Each line of the records that includes "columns" should be found and copied.

Data records:
****

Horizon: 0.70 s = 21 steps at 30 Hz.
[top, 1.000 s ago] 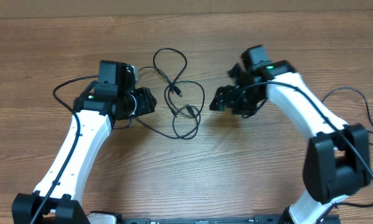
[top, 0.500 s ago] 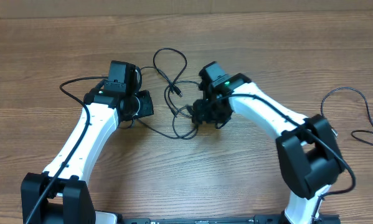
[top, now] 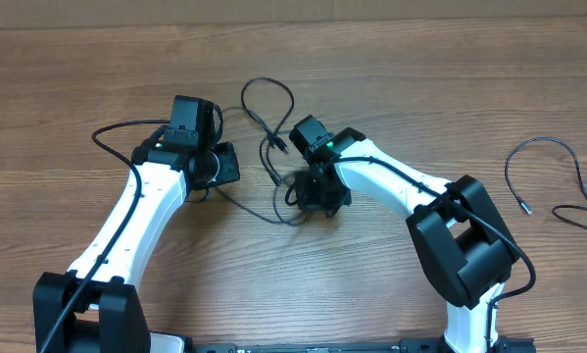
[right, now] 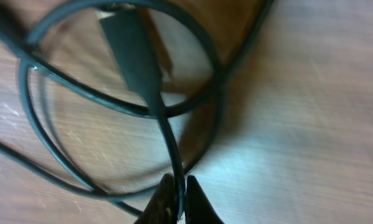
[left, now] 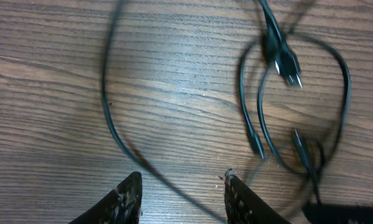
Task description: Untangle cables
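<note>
The cables (top: 269, 110) lie as thin black loops tangled in the middle of the wooden table, between my two arms. My right gripper (top: 309, 192) is down on the lower loops. In the right wrist view it (right: 179, 185) is shut on one cable strand (right: 169, 137) that runs up to a flat black plug (right: 133, 56). My left gripper (top: 226, 165) sits just left of the tangle. Its fingers (left: 129, 198) stand apart in the left wrist view, where a loose strand (left: 111, 118) runs slantwise between them, and two plug ends (left: 289, 65) lie further off.
Two separate black cords (top: 540, 157) lie near the right edge of the table. The left arm's own black lead (top: 112, 132) loops out beside it. A pale wall (top: 293, 8) borders the table (top: 450, 78) at the back.
My right arm swung left onto the tangle and its jaws closed on a strand. The nearby loops shifted slightly. My left gripper narrowed a little early on, then kept still.
</note>
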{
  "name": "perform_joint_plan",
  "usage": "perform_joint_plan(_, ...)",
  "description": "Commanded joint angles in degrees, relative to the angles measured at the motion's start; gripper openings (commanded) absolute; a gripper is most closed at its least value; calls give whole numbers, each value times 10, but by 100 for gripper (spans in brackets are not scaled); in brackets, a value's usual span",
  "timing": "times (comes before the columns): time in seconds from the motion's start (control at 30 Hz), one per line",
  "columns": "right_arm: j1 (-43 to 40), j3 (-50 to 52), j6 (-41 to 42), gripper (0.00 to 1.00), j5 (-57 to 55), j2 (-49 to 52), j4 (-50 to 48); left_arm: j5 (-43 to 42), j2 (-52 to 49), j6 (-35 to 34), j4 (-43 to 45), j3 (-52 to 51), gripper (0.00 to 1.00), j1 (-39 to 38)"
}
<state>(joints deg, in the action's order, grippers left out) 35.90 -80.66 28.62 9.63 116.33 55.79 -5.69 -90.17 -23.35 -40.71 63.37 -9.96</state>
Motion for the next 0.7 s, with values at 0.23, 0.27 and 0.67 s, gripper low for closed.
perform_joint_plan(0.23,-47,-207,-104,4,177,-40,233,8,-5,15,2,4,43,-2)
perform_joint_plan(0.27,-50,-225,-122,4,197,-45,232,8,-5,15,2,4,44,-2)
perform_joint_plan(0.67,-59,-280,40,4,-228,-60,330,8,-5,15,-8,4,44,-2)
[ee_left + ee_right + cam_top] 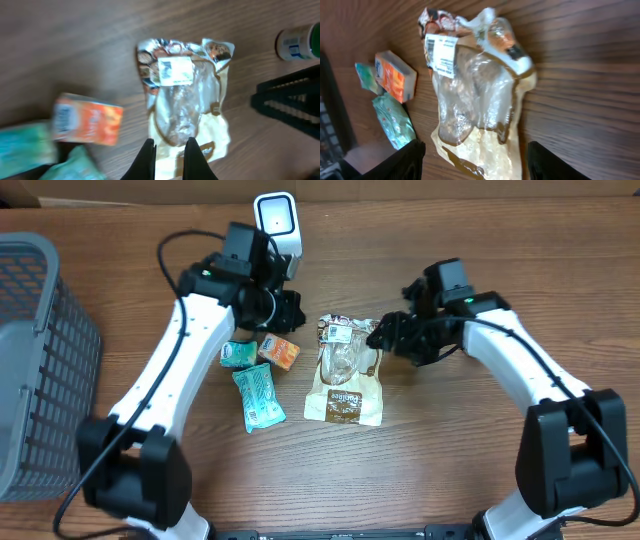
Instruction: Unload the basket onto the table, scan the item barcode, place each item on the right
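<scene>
Though crumpled, pouch [343,395] near-to-far, label [338,333] farthest.

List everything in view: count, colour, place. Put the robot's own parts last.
basket: one, grey, left edge of the table
scanner: one, white, top centre
snack bag: one, clear with brown and cream print, centre
box: one, orange, left of the snack bag
small packet: one, teal, left of the box
long packet: one, teal, below the box
bottle: one, white and green, blurred, only at the edge of the left wrist view
table: one, brown wood
arms: two, white and black, left and right
left gripper: black, between scanner and box, jaws shut
right gripper: black, at the snack bag's upper right corner, jaws open
</scene>
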Robot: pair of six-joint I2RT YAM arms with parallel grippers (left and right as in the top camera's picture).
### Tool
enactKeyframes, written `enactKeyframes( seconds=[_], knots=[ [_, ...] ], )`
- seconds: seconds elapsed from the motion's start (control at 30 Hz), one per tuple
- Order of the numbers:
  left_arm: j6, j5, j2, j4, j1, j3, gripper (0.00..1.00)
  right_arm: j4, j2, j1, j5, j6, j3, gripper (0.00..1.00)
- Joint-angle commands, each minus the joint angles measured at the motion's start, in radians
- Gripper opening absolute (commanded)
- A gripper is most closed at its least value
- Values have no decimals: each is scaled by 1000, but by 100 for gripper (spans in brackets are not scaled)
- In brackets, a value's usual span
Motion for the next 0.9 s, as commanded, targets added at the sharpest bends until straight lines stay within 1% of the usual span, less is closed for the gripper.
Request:
enactKeyframes(
  seconds=[0.0, 0.13, 0.2, 0.27, 0.4, 0.5, 0.63, 0.87],
  knots=[
    [-93, 143, 84, 29, -8, -28, 4, -31, -27, -30, -33, -5, 20, 64],
    [-119, 227, 175, 89, -15, -28, 4, -56, -27, -51, -29, -8, 20, 63],
    [-142, 243, 214, 117, -22, -28, 4, -64, -27, -51, -21, -8, 20, 64],
    [-163, 243, 245, 132, -32, -28, 4, -75, -26, -51, -13, -9, 20, 64],
    [-165, 240, 283, 146, -54, -28, 4, -103, -23, -51, 40, -8, 20, 64],
    [-161, 227, 283, 161, -73, -28, 4, -114, -21, -51, 53, -8, 19, 64],
    [-163, 174, 283, 156, -88, -29, 4, -120, -21, -51, 66, -8, 19, 64],
    [-175, 171, 293, 160, -92, -32, 4, -124, -21, -51, 66, -8, 19, 64]
  ],
)
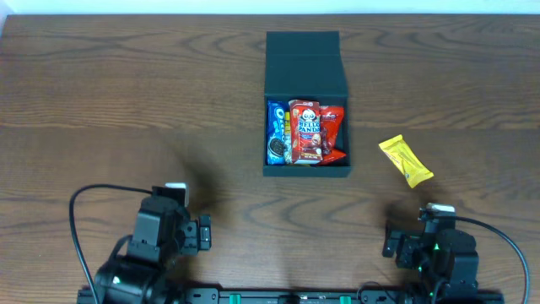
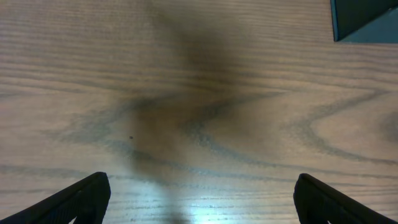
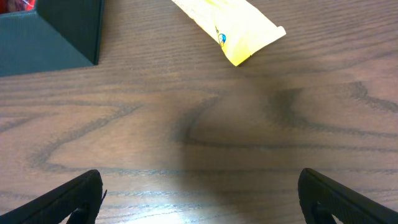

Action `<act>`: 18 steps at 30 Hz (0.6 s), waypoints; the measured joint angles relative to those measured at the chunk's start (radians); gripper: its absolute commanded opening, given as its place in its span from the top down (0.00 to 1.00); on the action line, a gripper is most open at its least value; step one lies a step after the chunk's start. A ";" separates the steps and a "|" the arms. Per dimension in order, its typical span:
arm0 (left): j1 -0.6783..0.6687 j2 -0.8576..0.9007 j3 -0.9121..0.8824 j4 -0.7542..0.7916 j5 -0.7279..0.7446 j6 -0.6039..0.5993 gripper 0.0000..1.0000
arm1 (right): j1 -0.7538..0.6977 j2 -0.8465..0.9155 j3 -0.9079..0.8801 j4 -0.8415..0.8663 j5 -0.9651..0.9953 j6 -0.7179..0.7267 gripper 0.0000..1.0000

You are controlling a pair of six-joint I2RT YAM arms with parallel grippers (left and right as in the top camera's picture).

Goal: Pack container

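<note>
The left hand (image 2: pixel 200 202) and right hand (image 3: pixel 199 200) hover empty, fingers apart. The box (image 1: pixel 306 171) sits open mid-worktop (image 1: pixel 126 101), snacks (image 1: pixel 305 131) inside. The flat yellow packet (image 1: pixel 406 160) to its right could slide away when pinched.

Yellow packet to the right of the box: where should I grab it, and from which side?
Probably mid-length, across its narrow width. The yellow packet lies flat and slanted on the table, so come straight down from above with the open right gripper, the nearer arm, with the wrist turned so the fingers straddle its long edges.
</note>
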 measured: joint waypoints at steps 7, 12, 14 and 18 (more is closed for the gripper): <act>0.000 -0.095 -0.100 0.040 -0.023 0.004 0.05 | 0.000 0.000 0.000 0.000 0.000 0.000 0.01; 0.000 -0.116 -0.128 0.044 -0.042 0.004 0.05 | 0.000 0.000 0.000 0.000 0.000 0.000 0.01; 0.000 -0.117 -0.136 0.045 -0.054 0.004 0.05 | 0.000 0.000 0.000 0.000 0.000 0.000 0.01; 0.000 -0.120 -0.146 0.122 -0.065 0.015 0.05 | 0.000 0.000 0.000 0.000 0.000 0.000 0.01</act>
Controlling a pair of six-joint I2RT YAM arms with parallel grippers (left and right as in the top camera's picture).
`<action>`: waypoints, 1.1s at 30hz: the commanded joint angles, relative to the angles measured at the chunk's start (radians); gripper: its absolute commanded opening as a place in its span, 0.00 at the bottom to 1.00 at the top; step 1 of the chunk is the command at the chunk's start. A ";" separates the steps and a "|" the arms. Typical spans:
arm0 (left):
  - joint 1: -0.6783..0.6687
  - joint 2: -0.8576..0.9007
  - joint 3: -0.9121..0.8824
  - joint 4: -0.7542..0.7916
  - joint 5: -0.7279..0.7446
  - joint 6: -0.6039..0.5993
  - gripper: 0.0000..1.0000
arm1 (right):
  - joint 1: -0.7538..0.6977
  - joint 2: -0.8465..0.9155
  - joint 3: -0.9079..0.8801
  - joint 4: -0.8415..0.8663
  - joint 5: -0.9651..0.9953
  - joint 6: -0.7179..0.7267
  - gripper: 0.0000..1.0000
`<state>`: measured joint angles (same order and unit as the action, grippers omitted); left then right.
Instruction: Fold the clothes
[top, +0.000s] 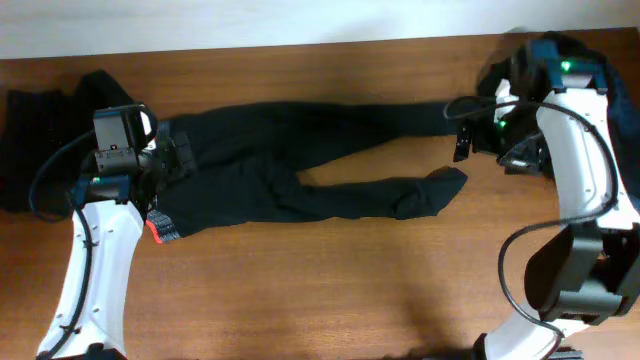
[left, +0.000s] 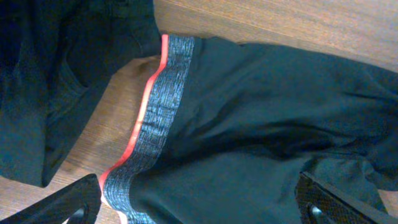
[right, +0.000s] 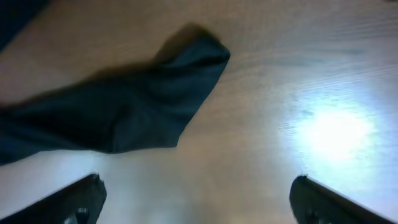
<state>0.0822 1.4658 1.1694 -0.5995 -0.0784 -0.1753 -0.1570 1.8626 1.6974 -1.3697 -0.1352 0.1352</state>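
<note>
Two white robot arms seen from above. The left arm rises from the lower left of the frame, and the left hand, at centre left, points right with jaws spread wide. The right arm climbs the right edge and bends leftward, and the right hand, at upper right, is equally wide open. In each wrist view, dark fingertips sit in the bottom corners

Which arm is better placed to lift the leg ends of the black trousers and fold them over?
The right arm, probably. Its open jaws hover by a leg end of the black trousers; the left arm sits over the waistband at the other end.
</note>
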 joint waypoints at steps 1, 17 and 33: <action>-0.002 -0.023 0.019 0.000 0.008 0.016 0.99 | -0.030 -0.009 -0.106 0.101 -0.076 0.011 0.95; -0.002 -0.019 0.010 -0.001 0.008 0.016 0.99 | -0.032 -0.008 -0.438 0.573 -0.118 -0.030 0.58; -0.002 -0.019 0.010 -0.001 0.008 0.016 0.99 | -0.033 0.026 -0.509 0.719 -0.090 -0.022 0.56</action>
<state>0.0822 1.4658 1.1694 -0.6018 -0.0784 -0.1753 -0.1921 1.8694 1.1934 -0.6666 -0.2340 0.1085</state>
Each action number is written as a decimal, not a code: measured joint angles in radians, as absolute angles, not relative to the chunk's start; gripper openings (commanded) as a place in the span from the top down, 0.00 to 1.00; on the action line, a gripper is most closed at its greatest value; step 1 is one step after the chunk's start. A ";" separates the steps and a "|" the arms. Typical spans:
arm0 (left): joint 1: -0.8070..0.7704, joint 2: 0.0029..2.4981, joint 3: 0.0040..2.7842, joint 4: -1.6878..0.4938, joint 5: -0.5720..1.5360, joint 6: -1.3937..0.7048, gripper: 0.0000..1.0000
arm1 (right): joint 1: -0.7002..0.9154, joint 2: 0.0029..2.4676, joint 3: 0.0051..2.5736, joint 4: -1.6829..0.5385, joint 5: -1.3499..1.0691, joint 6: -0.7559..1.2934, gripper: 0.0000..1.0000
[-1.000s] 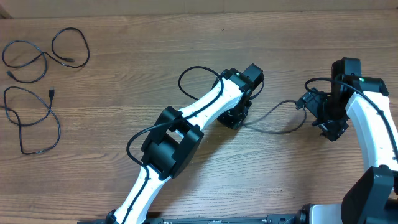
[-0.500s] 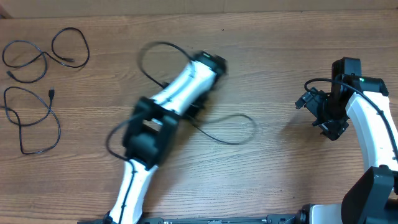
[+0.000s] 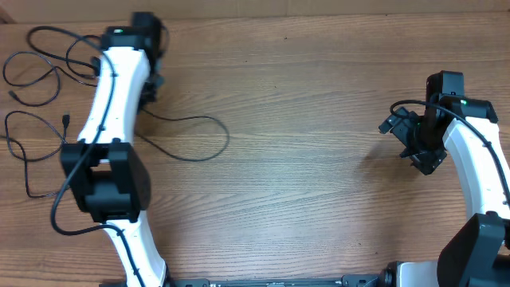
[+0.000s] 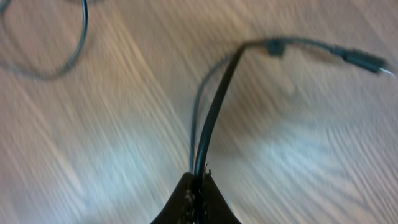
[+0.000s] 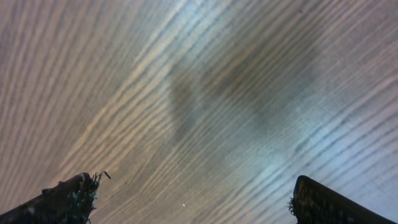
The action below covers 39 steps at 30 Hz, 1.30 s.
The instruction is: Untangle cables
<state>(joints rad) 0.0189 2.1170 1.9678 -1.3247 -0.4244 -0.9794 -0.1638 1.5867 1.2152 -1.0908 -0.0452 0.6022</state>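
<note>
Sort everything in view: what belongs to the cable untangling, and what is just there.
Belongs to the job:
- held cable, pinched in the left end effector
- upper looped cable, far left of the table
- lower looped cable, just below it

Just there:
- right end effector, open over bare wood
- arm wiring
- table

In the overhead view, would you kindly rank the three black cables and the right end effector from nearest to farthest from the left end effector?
1. Held cable: pinched in the left end effector, looping out toward the table's middle.
2. Upper-left cable: far-left corner, partly under the arm.
3. Lower-left cable: left edge, lower in the view.
4. Right end effector: far right, across the table.
</note>
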 measured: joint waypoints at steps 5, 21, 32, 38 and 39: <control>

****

RESULT:
  "timing": "times (comes before the columns): time in seconds from the motion's start (control at 30 Hz), one per line",
  "columns": "right_arm: j1 (-43 to 40), j3 (-50 to 52), j6 (-41 to 42), gripper (0.00 to 1.00), j5 (-57 to 55), j2 (-49 to 52), j4 (-50 to 48); left_arm: j5 (-43 to 42), j2 (-52 to 49), j6 (-35 to 34), j4 (-43 to 45), j3 (-52 to 51), gripper (0.00 to 1.00), j1 (-39 to 38)"

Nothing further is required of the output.